* _DESCRIPTION OF THE TASK_: Would you retype the lines from the one that holds "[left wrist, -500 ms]" to the final line of the entries below, both ends included and exactly as written, but without pictures?

Records excerpted from a collection

"""

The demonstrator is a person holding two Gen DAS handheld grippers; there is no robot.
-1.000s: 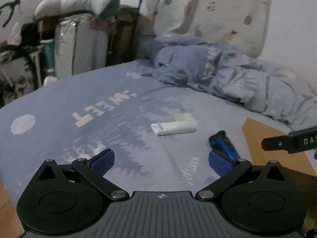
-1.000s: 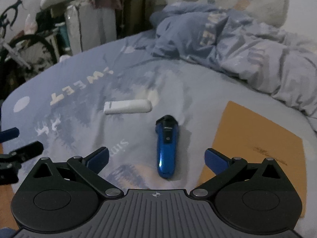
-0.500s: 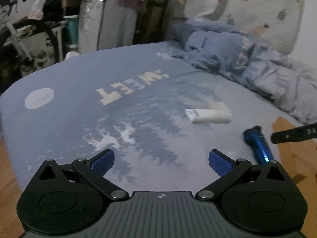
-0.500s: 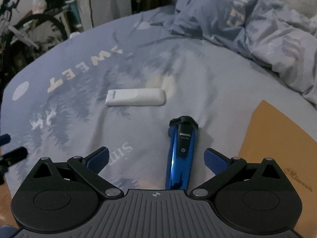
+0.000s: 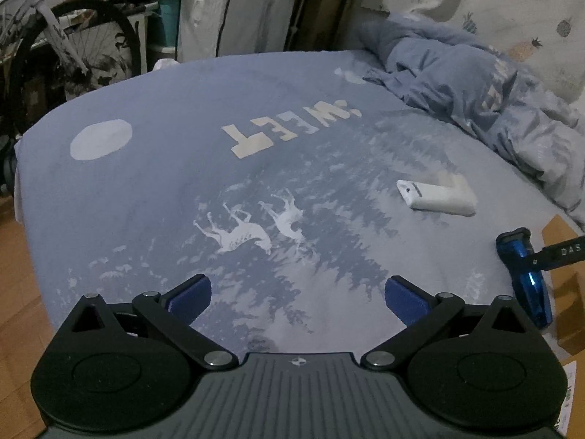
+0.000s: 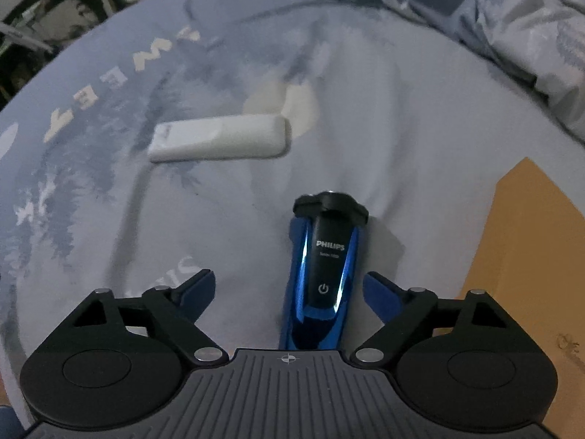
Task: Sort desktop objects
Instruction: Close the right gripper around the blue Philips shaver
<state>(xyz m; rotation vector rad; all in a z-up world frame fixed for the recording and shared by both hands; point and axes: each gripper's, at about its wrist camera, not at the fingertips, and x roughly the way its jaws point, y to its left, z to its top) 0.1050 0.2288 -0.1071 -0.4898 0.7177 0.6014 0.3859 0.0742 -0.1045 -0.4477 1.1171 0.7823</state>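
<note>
A blue and black Philips shaver (image 6: 323, 278) lies on the blue bed sheet, between the open fingers of my right gripper (image 6: 289, 287), nearer the right finger; neither pad visibly touches it. It also shows in the left wrist view (image 5: 524, 274) at the far right, with a right gripper finger (image 5: 559, 254) just above it. A white remote (image 6: 219, 139) lies beyond the shaver; in the left wrist view it (image 5: 435, 197) lies right of centre. My left gripper (image 5: 298, 294) is open and empty over the sheet, well left of both objects.
A tan cardboard sheet (image 6: 530, 256) lies on the bed right of the shaver. A crumpled blue duvet (image 5: 475, 91) fills the far right. A bicycle (image 5: 55, 47) and storage stand beyond the bed's far left edge. Wooden floor (image 5: 18, 292) lies left.
My right gripper has moved forward and down so its open fingers now flank the shaver. My left gripper has swung away to the left, so shaver and remote sit further right in its view.
</note>
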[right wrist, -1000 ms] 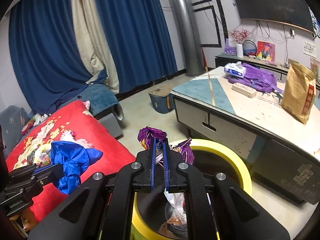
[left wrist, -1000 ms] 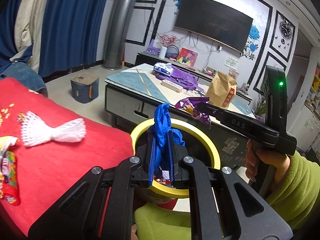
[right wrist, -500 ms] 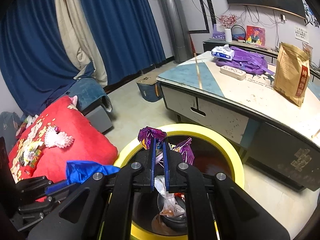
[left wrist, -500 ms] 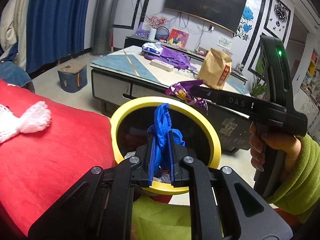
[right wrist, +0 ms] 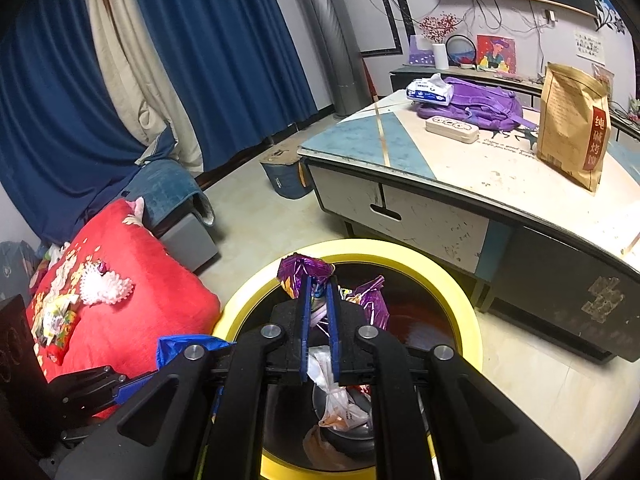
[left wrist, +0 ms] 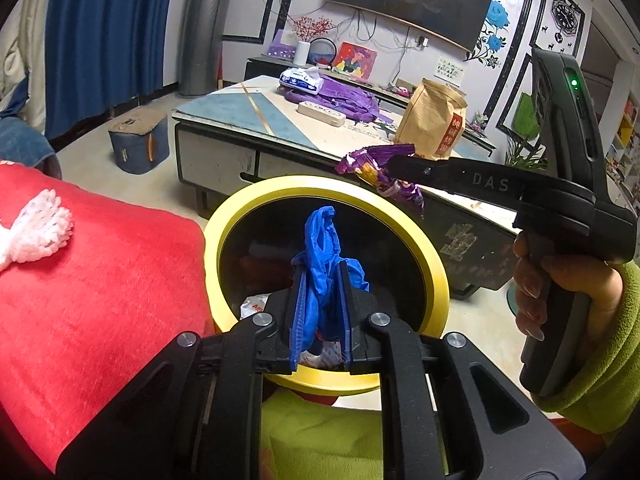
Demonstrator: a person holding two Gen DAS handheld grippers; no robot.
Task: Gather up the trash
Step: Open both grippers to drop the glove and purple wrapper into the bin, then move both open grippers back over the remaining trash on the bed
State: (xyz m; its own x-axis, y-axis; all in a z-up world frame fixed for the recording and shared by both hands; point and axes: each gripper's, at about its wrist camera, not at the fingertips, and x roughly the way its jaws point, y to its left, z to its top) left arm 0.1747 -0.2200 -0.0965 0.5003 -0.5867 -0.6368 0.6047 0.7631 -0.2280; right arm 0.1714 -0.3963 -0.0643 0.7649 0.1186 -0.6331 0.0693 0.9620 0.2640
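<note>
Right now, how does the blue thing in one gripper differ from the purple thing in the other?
The blue plastic bag is plain, soft, crumpled film, while the purple snack wrapper is shiny printed foil. The bag sits between the fingers of the left gripper, the wrapper between those of the right gripper. Both grippers' jaws have just been opening, and both pieces hang over the yellow-rimmed bin.

Coffee table (right wrist: pixel 440 184) carries a brown paper bag (right wrist: pixel 572 120), purple backpack (right wrist: pixel 480 106), tissue pack (right wrist: pixel 430 90) and power strip (right wrist: pixel 452 128). Blue curtains (right wrist: pixel 216 60) hang behind; a television (left wrist: pixel 408 0) is wall-mounted.
</note>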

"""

* _OUTPUT_:
[left wrist, -500 ms] 
[right wrist, +0 ms] 
[left wrist, +0 ms] 
Demonstrator: a person holding two Gen DAS handheld grippers; no robot.
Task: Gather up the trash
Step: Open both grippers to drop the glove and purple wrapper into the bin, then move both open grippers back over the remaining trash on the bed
State: (xyz m; its own x-axis, y-axis; all in a z-up world frame fixed for the recording and shared by both hands; point and axes: each gripper's, at about its wrist camera, not at the fingertips, and x roughly the way its jaws point, y to its left, z to its top) left arm 0.1747 -0.2200 -0.0965 0.5003 -0.5867 -0.6368 0.6047 0.7631 -0.2280; right arm 0.1714 -0.3963 -0.0643 0.7649 0.1186 -0.6331 0.0693 0.9620 0.2640
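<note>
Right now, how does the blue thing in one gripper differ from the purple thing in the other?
The blue plastic bag is plain, soft, crumpled film, while the purple snack wrapper is shiny printed foil. The bag sits between the fingers of the left gripper, the wrapper between those of the right gripper. Both grippers' jaws have just been opening, and both pieces hang over the yellow-rimmed bin.

Coffee table (right wrist: pixel 440 184) carries a brown paper bag (right wrist: pixel 572 120), purple backpack (right wrist: pixel 480 106), tissue pack (right wrist: pixel 430 90) and power strip (right wrist: pixel 452 128). Blue curtains (right wrist: pixel 216 60) hang behind; a television (left wrist: pixel 408 0) is wall-mounted.
</note>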

The answer has been written out completely.